Özlem Karagöl, yaranın en az 15 dakika su ve sabunla yıkanması, deterjan, iyot bileşiği ya da virüs öldürücü tesiri olan bir unsurun yarada kullanılmasını önerdi. Dünya Sıhhat Örgütü (DSÖ)’nün de önerdiği bu metodun kesinlikle uygulanmasını, sabun bulunamaması halinde yaranın bol su ile yıkanması gerektiğini belirtti.
İlk temastan kaç gün sonra kendini belirli eder?

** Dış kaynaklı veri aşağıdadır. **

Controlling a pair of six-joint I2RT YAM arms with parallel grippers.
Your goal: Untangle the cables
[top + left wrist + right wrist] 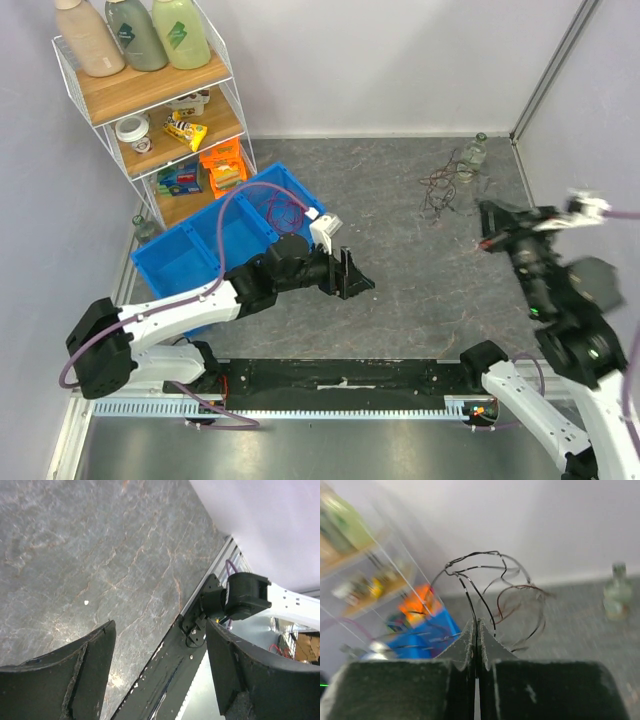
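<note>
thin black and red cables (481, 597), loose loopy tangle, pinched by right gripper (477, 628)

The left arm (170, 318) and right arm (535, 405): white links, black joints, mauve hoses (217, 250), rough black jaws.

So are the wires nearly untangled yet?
Not nearly. Done: some red wire already lies in the blue bin. In hand: the right gripper is shut on a loopy bunch of black and reddish wires. Left: that bunch looks knotted, a tangle shows by the glass bottle, maybe the same one, and the left gripper is open and empty.
</note>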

Kuduz hadiselerinin birçoklarında inkübasyon müddetinin 31-90 gün ortasında değiştiğini söyleyen Hasret Karagöl, olguların yüzde 30’unda 30 gün, yüzde 54’ünde 31-90 gün, yüzde 15’inde 90 günden fazla ve yüzde 1’inde bir yıldan uzun olarak bildirildiğine değindi.
En tesirli tedavi korunma
Kuduza karşı tesirli bir tedavi sisteminin bulunmadığının altını çizen Hasret Karagöl, en tesirli metodun bu hastalıktan korunmak olduğunu söz etti. İnsanlarda görülen kuduz hastalığının, hayvanların kâfi yaygınlıkta aşılaması ve denetiminin sağlanması, risk altındaki şahısların eğitilmesi ve riskli teması olan bireylerin uygun tıbbi bakıma erişiminin artırılması yoluyla ortadan kaldırılabileceğini belirtti. Bilhassa köpek ve kedi üzere evcil hayvanların, insanlara kuduz geçişi için potansiyel vektörler olduğunu hatırlattı.
İlk semptomlar gribe benziyor
İlk kuduz semptomlarının halsizlik, ateş, baş ağrısı olup gribe çok benzediğine dikkat çekti. Bu semptomların günlerce sürebildiğini söyleyen Hasret Karagöl, bu devrin klinik özelliklerinin sistemik bir viral enfeksiyondan ayrılmasının zorluğuna işaret etti. Hasret Karagöl hastalığın seyri ve başka belirtileri hakkında da değerli bilgiler verdi:
“Isırık bölgesinde rahatsızlık, yanma, karıncalanma ve kaşıntı hissi olabilir. Günler içinde beyin işlev bozukluğu, tasa ve ajitasyon semptomları gelişir. Hastalık ilerledikçe şahısta deliryum, olağandışı davranış, halüsinasyonlar ve uykusuzluk görülebilir. Akut hastalık mühleti tipik olarak 2-10 gün sonra sona erer. Kuduzun klinik belirtileri ortaya çıktığında hastalık neredeyse her vakit ölümcül seyreder ve tedavisi destekleyici tedavidir.”
İki hafta içinde mevt gerçekleşiyor
Özlem Karagöl, kuduz nedeniyle mevtin ekseriyetle birinci semptomların görünmesinden iki hafta içinde gerçekleştiğini de belirtti. Kardiyopulmoner bozuklukların, en sık görülen tıbbi komplikasyonlar olduğundan kelam etti. Karagöl, “Sinüs taşikardisi çok yaygındır ve kalp suratı, ateşin yüksekliğine nazaran beklenenden daha fazladır. Aritmi, kalp yetmezliği, hipotansiyon ve kardiyak şok üzere çeşitli kardiyak komplikasyonlar görülebilir. Kişilik değişiklikleri ve idrak bozukluğu üzere nörolojik bulgular dikkatli bir müşahedeyle saptanabilir. Anksiyete, depresyon ve huzursuz ruh hali yaygındır. Uykusuzluk ve kabuslar sık sık tanım edilir. Göze ve burna yakın ısırıklarda görme ve koku duyusuna ait halüsinasyonlar ortaya çıkabilir” bilgilerini de ekledi.